▸ Assignment
A faithful, complete transcription of the listing is required.

▸ Recorded data
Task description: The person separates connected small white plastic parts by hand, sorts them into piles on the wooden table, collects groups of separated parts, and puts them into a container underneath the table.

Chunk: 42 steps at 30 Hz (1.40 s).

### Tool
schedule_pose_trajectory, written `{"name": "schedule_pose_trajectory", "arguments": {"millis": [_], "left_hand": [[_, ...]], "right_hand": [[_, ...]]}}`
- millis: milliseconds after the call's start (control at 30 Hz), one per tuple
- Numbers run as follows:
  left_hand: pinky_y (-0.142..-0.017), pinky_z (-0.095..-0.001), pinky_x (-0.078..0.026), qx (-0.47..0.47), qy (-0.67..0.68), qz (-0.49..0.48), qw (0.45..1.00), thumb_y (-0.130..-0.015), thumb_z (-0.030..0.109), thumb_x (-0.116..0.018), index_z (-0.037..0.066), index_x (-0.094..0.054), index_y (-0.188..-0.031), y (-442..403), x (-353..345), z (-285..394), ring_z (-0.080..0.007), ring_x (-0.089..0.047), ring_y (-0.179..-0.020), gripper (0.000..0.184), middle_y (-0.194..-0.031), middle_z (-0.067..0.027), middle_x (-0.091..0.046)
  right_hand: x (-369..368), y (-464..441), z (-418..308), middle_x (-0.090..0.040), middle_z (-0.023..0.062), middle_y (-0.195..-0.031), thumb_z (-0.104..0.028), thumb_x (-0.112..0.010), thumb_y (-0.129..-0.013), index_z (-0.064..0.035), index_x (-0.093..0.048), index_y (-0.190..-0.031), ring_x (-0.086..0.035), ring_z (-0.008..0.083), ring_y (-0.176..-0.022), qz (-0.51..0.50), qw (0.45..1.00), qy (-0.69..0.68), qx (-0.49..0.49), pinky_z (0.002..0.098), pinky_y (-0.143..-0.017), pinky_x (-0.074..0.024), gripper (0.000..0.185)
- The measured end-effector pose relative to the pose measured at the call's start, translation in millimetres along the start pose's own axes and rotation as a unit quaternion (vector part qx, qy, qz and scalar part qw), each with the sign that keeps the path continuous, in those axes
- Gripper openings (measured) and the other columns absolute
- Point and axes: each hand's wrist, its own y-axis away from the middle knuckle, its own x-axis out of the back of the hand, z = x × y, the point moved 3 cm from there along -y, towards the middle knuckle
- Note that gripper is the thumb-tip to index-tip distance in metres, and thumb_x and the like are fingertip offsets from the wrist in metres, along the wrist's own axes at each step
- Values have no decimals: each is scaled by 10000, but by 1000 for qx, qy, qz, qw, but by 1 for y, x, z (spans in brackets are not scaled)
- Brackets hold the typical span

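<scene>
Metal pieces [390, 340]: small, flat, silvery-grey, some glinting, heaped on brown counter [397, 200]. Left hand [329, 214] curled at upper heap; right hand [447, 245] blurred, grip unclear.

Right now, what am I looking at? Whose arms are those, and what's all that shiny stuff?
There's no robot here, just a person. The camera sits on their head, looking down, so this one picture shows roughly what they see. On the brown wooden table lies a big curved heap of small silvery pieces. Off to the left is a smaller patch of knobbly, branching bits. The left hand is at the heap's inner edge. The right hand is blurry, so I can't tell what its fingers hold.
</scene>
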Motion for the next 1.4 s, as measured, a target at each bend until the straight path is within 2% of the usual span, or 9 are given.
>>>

▸ Problem solution
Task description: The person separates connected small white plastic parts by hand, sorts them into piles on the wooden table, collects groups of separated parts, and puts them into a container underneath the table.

Chunk: 42 steps at 30 Hz (1.40 s).

### Tool
schedule_pose_trajectory, written `{"name": "schedule_pose_trajectory", "arguments": {"millis": [_], "left_hand": [[_, ...]], "right_hand": [[_, ...]]}}`
- millis: milliseconds after the call's start (control at 30 Hz), one per tuple
- Numbers run as follows:
  left_hand: pinky_y (-0.142..-0.017), pinky_z (-0.095..-0.001), pinky_x (-0.078..0.026), qx (-0.47..0.47), qy (-0.67..0.68), qz (-0.49..0.48), qw (0.45..1.00), thumb_y (-0.130..-0.015), thumb_z (-0.030..0.109), thumb_x (-0.116..0.018), index_z (-0.037..0.066), index_x (-0.094..0.054), index_y (-0.188..-0.031), y (-442..403), x (-353..345), z (-285..394), ring_z (-0.080..0.007), ring_x (-0.089..0.047), ring_y (-0.179..-0.020), gripper (0.000..0.184), middle_y (-0.194..-0.031), middle_z (-0.067..0.027), middle_x (-0.091..0.046)
  right_hand: x (-369..368), y (-464..441), z (-418..308), middle_x (-0.090..0.040), middle_z (-0.023..0.062), middle_y (-0.195..-0.031), thumb_z (-0.104..0.028), thumb_x (-0.112..0.010), thumb_y (-0.129..-0.013), index_z (-0.064..0.035), index_x (-0.093..0.048), index_y (-0.190..-0.031), ring_x (-0.086..0.035), ring_z (-0.008..0.083), ring_y (-0.176..-0.022), qz (-0.51..0.50), qw (0.45..1.00), qy (-0.69..0.68), qx (-0.49..0.49), pinky_z (0.002..0.098), pinky_y (-0.143..-0.017), pinky_x (-0.074..0.024), gripper (0.000..0.185)
- The measured end-effector pose relative to the pose measured at the call's start, translation in millimetres along the start pose's own axes and rotation as a unit quaternion (vector part qx, qy, qz and scalar part qw), each with the sign that keeps the path continuous, in those axes
- Gripper openings (measured) and the other columns absolute
- Point and axes: each hand's wrist, its own y-axis away from the middle knuckle, its own x-axis out of the back of the hand, z = x × y, the point moved 3 cm from there along -y, towards the middle knuckle
- Note that gripper is the thumb-tip to index-tip distance in metres, and thumb_x and the like are fingertip offsets from the wrist in metres, along the wrist's own axes at each step
- Values have no decimals: each is scaled by 10000, but by 1000 for qx, qy, qz, qw, but by 1 for y, x, z (spans in brackets are not scaled)
- Brackets hold the typical span

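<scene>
Metal pieces [390, 340]: small, flat, silvery-grey, some glinting, heaped on brown counter [397, 200]. Left hand [329, 214] curled at upper heap; right hand [447, 245] blurred, grip unclear.

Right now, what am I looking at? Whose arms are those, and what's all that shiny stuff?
There's no robot here, just a person. The camera sits on their head, looking down, so this one picture shows roughly what they see. On the brown wooden table lies a big curved heap of small silvery pieces. Off to the left is a smaller patch of knobbly, branching bits. The left hand is at the heap's inner edge. The right hand is blurry, so I can't tell what its fingers hold.
</scene>
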Motion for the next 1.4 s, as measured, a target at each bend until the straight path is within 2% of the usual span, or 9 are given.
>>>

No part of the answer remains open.